Sunday, April 6, 2008

On This Day Last Year...



Clouds catch like a claw onto the peak of Mt. Kenya as the constant mini-buses (mutatus) buzz by on a street in Arusha, Tanzania.

My travels gave me the most rudimentary sense of what it is like to be a minority. Rudimentary but instructive. In homogeneous Japan, I was no longer short at 5'1" but I was whiter than I have ever felt. In Russia my pale skin and blond hair helped me blend in but ideas of appropriate dress constantly caused Russians to ask me why I wore boy's clothing and no lipstick. In Europe, where I was happy to take a break with friends and family, I was constantly two beats behind conversation because of my very basic German. In Egypt, I was white and (therefor) Christian, twice the other.

But Africa, real Africa, made me a flashing neon white girl. Alone no less. The world over, color and class are inseparable; I was white and seen as a target for beggars and the needy. I was white, to be called after on the street, to be ridiculed and laughed at, to be hounded to no end, to be touched and followed, my clothes and hair and shoes examined. I was commented on by passers-by as if I were deaf, in both English and Swahili. A walking cause for verbal observation.

Everywhere I went I was crash-coursed on nuance. On one mutatu I was asked for a large amount of money for fare and only noticed the extortion when I caught the expressions on the faces of those around me. I protested and when the fare-taker argued back, several passengers stood up for me. I am certain I still paid too much but I felt like I had somehow held my own. But against what? Stereotype? Ignorance? Opportunity?
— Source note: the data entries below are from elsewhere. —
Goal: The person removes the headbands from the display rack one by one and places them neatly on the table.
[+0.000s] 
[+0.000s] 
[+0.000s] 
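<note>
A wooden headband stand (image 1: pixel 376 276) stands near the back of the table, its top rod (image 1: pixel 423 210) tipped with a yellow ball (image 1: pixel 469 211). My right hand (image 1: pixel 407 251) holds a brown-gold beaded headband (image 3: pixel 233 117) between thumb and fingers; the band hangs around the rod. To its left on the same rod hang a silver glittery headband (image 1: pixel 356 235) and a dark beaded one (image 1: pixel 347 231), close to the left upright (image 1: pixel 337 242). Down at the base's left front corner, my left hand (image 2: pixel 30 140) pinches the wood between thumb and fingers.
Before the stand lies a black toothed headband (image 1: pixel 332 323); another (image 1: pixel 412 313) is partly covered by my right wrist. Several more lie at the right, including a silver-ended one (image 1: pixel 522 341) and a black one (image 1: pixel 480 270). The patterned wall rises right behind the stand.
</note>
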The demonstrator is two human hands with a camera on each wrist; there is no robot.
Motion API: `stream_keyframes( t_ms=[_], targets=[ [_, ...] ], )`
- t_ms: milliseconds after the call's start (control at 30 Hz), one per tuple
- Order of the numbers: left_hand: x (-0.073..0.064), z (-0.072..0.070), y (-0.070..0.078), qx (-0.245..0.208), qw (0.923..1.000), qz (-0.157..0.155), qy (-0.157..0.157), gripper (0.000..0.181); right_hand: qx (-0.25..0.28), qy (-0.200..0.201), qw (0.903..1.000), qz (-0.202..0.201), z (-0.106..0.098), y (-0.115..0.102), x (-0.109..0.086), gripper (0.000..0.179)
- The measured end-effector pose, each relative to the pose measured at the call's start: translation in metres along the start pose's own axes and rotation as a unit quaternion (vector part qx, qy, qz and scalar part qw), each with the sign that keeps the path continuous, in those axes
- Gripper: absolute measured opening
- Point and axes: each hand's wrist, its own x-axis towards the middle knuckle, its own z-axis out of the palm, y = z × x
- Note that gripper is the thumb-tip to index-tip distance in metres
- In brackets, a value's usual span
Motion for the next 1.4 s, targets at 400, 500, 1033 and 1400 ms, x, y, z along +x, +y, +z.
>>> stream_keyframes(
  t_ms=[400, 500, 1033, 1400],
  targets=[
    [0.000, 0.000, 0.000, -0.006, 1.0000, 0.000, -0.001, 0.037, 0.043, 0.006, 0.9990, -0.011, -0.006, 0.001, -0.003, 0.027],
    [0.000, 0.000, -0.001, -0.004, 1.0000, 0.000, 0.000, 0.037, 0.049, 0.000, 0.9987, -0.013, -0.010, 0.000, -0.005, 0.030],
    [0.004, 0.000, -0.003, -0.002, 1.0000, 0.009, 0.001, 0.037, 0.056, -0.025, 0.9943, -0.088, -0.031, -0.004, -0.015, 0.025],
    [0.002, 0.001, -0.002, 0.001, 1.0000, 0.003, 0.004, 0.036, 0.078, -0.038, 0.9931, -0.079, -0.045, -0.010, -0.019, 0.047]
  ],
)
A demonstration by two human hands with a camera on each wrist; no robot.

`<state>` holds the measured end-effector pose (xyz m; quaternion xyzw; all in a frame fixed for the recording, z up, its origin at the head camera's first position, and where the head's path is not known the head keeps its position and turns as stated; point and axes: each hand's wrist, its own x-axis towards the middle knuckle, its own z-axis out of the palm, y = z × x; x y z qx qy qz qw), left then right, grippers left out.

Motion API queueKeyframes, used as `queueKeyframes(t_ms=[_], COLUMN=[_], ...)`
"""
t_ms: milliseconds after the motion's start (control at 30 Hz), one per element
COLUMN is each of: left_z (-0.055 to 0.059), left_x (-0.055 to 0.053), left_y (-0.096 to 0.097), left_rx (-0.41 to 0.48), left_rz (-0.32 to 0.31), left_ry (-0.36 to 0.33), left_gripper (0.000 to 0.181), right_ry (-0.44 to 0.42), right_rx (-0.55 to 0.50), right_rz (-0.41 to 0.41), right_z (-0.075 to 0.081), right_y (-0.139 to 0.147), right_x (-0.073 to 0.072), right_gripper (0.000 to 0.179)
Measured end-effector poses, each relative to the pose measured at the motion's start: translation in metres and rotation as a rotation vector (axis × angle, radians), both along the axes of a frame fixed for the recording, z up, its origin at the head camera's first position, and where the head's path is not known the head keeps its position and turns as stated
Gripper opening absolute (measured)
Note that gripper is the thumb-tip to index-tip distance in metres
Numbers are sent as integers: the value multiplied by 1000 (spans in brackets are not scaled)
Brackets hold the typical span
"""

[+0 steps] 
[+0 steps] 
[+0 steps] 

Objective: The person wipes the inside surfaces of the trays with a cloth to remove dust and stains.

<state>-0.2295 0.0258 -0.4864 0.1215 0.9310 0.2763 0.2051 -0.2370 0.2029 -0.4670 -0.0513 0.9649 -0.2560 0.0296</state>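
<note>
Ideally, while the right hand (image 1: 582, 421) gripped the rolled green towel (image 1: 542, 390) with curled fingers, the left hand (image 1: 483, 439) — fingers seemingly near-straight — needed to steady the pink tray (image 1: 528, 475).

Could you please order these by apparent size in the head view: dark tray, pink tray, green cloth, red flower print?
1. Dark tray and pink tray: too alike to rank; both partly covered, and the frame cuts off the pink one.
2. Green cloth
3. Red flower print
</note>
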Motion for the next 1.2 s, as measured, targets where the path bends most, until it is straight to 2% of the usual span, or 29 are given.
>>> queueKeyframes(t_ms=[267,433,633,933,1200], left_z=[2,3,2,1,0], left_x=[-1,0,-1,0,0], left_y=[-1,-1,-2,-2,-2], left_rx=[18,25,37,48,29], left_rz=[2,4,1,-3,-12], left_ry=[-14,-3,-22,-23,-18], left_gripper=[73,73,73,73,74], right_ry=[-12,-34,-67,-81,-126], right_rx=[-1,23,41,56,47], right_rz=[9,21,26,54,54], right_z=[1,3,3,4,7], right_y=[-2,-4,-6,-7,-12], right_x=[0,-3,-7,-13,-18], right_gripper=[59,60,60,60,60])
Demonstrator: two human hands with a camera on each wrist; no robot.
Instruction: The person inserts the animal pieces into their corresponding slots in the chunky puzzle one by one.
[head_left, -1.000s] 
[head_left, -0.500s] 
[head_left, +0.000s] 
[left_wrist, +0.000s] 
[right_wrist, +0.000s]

It is a joke in Africa to take tourists for all you can. We often get caught in our own white guilt or ignorance when negotiating rates (and in many places are openly required to pay more for lodging or services). The entrenched aid industry doesn't make it any easier for tourists: if you're white you must be there to hand out money. Certainly, how to pay in Africa is confusing. What are a tourist's moral obligations? What $10 means to me is extraordinarily different from what it means to a bus driver in Tanzania. How could I haggle over the $2 overcharge for a meal when I was somehow able to afford the expense of traveling on another continent?

Later in Ethiopia, a woman who had married a German and moved to Hamburg but was back in her home country to celebrate the Millennium, told me that she never knew white people could be poor until she arrived in Europe.

In Africa, and elsewhere, I had to let go of my personal self. I was white (American) tourist to any observer; I was not a unique individual. I was a type with all the accurate and inaccurate assumptions that come with being a type.

My entire time on the continent I was torn between my responsibilities as a relatively wealthy westerner and a frugal tourist trying to stretch her bucks as far as possible. What is fair? I won't ever have an answer.